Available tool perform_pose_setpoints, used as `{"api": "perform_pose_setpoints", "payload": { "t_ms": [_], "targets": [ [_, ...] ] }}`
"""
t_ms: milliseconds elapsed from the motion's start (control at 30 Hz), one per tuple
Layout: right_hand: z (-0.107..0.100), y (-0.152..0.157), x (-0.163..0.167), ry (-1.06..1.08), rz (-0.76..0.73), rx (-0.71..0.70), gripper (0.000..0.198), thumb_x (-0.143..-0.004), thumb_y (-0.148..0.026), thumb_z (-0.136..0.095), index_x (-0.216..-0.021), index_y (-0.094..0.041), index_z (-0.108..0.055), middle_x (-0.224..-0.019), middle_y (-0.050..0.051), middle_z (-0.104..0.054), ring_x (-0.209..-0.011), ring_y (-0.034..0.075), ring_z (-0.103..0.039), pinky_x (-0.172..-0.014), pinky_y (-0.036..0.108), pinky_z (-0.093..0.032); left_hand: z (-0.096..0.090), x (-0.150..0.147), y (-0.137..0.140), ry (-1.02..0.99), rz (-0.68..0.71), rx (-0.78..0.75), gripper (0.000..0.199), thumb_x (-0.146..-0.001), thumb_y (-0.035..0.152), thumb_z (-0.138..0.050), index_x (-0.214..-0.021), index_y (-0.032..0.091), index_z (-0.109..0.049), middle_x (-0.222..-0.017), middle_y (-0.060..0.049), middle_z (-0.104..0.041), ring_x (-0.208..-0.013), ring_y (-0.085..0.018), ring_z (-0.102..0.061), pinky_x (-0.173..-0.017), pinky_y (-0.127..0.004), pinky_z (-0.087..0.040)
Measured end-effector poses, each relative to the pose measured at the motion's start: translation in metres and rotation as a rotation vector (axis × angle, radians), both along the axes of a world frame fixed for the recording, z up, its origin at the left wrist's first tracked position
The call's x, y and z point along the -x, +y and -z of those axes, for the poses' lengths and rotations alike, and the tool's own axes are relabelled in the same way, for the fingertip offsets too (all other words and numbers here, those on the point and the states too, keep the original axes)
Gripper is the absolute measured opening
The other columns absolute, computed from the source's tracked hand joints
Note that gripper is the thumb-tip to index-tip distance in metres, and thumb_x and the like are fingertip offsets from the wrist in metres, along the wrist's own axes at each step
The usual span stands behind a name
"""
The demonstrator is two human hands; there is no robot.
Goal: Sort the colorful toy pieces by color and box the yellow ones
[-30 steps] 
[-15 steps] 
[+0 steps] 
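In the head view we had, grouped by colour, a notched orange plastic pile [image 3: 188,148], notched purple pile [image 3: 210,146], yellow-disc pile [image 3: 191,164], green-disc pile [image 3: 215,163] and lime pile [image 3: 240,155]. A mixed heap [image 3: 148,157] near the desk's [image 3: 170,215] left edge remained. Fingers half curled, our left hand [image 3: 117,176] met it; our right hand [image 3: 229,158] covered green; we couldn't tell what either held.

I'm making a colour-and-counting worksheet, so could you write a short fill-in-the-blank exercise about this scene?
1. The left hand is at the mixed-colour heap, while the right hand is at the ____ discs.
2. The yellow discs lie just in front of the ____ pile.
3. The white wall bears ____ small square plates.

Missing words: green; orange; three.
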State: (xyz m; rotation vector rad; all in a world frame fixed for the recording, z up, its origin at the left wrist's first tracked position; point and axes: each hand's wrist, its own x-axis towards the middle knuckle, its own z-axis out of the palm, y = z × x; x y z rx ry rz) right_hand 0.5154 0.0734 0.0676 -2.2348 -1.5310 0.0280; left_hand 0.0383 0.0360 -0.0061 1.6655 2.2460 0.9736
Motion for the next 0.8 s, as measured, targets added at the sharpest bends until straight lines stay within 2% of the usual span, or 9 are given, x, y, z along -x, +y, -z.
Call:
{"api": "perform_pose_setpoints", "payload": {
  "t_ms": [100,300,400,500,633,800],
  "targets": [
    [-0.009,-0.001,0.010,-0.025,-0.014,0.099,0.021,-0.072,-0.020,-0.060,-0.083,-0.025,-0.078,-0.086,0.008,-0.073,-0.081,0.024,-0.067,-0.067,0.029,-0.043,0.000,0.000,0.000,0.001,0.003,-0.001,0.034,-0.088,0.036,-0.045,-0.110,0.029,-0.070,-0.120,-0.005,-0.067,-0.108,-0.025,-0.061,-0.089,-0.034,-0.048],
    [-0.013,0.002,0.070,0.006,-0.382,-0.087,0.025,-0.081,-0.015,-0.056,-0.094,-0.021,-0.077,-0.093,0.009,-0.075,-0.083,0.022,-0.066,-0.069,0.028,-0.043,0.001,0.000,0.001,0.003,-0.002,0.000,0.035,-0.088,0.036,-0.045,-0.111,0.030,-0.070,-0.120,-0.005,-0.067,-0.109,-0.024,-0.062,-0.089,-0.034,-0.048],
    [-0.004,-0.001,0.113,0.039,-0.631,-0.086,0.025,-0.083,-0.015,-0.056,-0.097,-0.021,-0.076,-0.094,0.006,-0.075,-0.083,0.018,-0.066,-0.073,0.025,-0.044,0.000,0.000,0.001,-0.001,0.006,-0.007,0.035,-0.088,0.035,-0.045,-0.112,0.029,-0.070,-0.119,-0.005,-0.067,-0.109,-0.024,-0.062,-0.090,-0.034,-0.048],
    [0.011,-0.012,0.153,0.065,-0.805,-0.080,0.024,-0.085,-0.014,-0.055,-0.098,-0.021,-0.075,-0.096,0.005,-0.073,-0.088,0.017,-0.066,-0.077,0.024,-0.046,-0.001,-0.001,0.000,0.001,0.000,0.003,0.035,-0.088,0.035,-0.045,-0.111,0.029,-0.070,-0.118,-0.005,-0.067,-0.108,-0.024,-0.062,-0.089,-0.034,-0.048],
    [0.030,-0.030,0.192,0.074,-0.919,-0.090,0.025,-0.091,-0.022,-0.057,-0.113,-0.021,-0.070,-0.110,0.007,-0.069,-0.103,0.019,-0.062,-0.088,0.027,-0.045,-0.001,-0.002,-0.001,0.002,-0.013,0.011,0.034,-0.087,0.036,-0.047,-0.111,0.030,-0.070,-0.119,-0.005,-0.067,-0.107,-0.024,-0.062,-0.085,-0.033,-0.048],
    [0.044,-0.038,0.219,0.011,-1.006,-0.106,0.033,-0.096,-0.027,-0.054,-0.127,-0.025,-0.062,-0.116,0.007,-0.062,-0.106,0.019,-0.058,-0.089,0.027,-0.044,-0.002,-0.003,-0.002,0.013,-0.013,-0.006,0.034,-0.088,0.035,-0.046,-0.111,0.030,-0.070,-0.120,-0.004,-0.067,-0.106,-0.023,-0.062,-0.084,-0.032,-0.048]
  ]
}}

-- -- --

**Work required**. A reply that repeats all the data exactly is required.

**Answer to the problem**.
Available tool perform_pose_setpoints, used as `{"api": "perform_pose_setpoints", "payload": { "t_ms": [_], "targets": [ [_, ...] ] }}`
"""
t_ms: milliseconds elapsed from the motion's start (control at 30 Hz), one per tuple
Layout: right_hand: z (-0.107..0.100), y (-0.152..0.157), x (-0.163..0.167), ry (-1.06..1.08), rz (-0.76..0.73), rx (-0.71..0.70), gripper (0.000..0.198), thumb_x (-0.143..-0.004), thumb_y (-0.148..0.026), thumb_z (-0.136..0.095), index_x (-0.216..-0.021), index_y (-0.094..0.041), index_z (-0.108..0.055), middle_x (-0.224..-0.019), middle_y (-0.050..0.051), middle_z (-0.104..0.054), ring_x (-0.209..-0.011), ring_y (-0.034..0.075), ring_z (-0.103..0.039), pinky_x (-0.172..-0.014), pinky_y (-0.036..0.108), pinky_z (-0.093..0.032); left_hand: z (-0.096..0.090), x (-0.150..0.147), y (-0.137..0.140), ry (-1.02..0.99), rz (-0.68..0.71), rx (-0.78..0.75), gripper (0.000..0.199), thumb_x (-0.146..-0.001), thumb_y (-0.035..0.152), thumb_z (-0.138..0.050), index_x (-0.214..-0.021), index_y (-0.032..0.091), index_z (-0.109..0.049), middle_x (-0.222..-0.017), middle_y (-0.060..0.049), middle_z (-0.104..0.041), ring_x (-0.208..-0.013), ring_y (-0.085..0.018), ring_z (-0.102..0.061), pinky_x (-0.173..-0.017), pinky_y (-0.127..0.004), pinky_z (-0.087..0.040)
Measured end-effector poses, each relative to the pose measured at the motion's start: translation in metres and rotation as a rotation vector (axis × angle, radians), both along the axes of a world frame fixed for the recording, z up, its origin at the left wrist's first tracked position
The call's x, y and z point along the -x, +y and -z of those axes, for the poses' lengths and rotations alike, and the tool's own axes are relabelled in the same way, for the fingertip offsets too (all other words and numbers here, those on the point and the states too, keep the original axes)
Gripper is the absolute measured opening
The other columns absolute, computed from the source's tracked hand joints
Note that gripper is the thumb-tip to index-tip distance in metres, and thumb_x and the like are fingertip offsets from the wrist in metres, along the wrist's own axes at each step
The usual span stands behind a name
"""
The demonstrator is two human hands; there is no robot.
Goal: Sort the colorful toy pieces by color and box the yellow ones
[-30 steps] 
[-15 steps] 
[+0 steps] 
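In the head view we had, grouped by colour, a notched orange plastic pile [image 3: 188,148], notched purple pile [image 3: 210,146], yellow-disc pile [image 3: 191,164], green-disc pile [image 3: 215,163] and lime pile [image 3: 240,155]. A mixed heap [image 3: 148,157] near the desk's [image 3: 170,215] left edge remained. Fingers half curled, our left hand [image 3: 117,176] met it; our right hand [image 3: 229,158] covered green; we couldn't tell what either held.

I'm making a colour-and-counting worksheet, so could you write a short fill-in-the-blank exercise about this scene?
1. The left hand is at the mixed-colour heap, while the right hand is at the ____ discs.
2. The yellow discs lie just in front of the ____ pile.
3. The white wall bears ____ small square plates.

Missing words: green; orange; three.
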State: (xyz m; rotation vector rad; all in a world frame fixed for the recording, z up, its origin at the left wrist's first tracked position; point and axes: each hand's wrist, its own x-axis towards the middle knuckle, its own z-axis out of the palm, y = z × x; x y z rx ry rz) right_hand 0.5154 0.0734 0.0676 -2.2348 -1.5310 0.0280; left_hand 0.0383 0.0360 -0.0061 1.6655 2.2460 0.9736
Motion for the next 0.8 s, as measured, targets added at the sharpest bends until straight lines stay within 2% of the usual span, or 9 are given, x, y, z along -x, +y, -z.
Call:
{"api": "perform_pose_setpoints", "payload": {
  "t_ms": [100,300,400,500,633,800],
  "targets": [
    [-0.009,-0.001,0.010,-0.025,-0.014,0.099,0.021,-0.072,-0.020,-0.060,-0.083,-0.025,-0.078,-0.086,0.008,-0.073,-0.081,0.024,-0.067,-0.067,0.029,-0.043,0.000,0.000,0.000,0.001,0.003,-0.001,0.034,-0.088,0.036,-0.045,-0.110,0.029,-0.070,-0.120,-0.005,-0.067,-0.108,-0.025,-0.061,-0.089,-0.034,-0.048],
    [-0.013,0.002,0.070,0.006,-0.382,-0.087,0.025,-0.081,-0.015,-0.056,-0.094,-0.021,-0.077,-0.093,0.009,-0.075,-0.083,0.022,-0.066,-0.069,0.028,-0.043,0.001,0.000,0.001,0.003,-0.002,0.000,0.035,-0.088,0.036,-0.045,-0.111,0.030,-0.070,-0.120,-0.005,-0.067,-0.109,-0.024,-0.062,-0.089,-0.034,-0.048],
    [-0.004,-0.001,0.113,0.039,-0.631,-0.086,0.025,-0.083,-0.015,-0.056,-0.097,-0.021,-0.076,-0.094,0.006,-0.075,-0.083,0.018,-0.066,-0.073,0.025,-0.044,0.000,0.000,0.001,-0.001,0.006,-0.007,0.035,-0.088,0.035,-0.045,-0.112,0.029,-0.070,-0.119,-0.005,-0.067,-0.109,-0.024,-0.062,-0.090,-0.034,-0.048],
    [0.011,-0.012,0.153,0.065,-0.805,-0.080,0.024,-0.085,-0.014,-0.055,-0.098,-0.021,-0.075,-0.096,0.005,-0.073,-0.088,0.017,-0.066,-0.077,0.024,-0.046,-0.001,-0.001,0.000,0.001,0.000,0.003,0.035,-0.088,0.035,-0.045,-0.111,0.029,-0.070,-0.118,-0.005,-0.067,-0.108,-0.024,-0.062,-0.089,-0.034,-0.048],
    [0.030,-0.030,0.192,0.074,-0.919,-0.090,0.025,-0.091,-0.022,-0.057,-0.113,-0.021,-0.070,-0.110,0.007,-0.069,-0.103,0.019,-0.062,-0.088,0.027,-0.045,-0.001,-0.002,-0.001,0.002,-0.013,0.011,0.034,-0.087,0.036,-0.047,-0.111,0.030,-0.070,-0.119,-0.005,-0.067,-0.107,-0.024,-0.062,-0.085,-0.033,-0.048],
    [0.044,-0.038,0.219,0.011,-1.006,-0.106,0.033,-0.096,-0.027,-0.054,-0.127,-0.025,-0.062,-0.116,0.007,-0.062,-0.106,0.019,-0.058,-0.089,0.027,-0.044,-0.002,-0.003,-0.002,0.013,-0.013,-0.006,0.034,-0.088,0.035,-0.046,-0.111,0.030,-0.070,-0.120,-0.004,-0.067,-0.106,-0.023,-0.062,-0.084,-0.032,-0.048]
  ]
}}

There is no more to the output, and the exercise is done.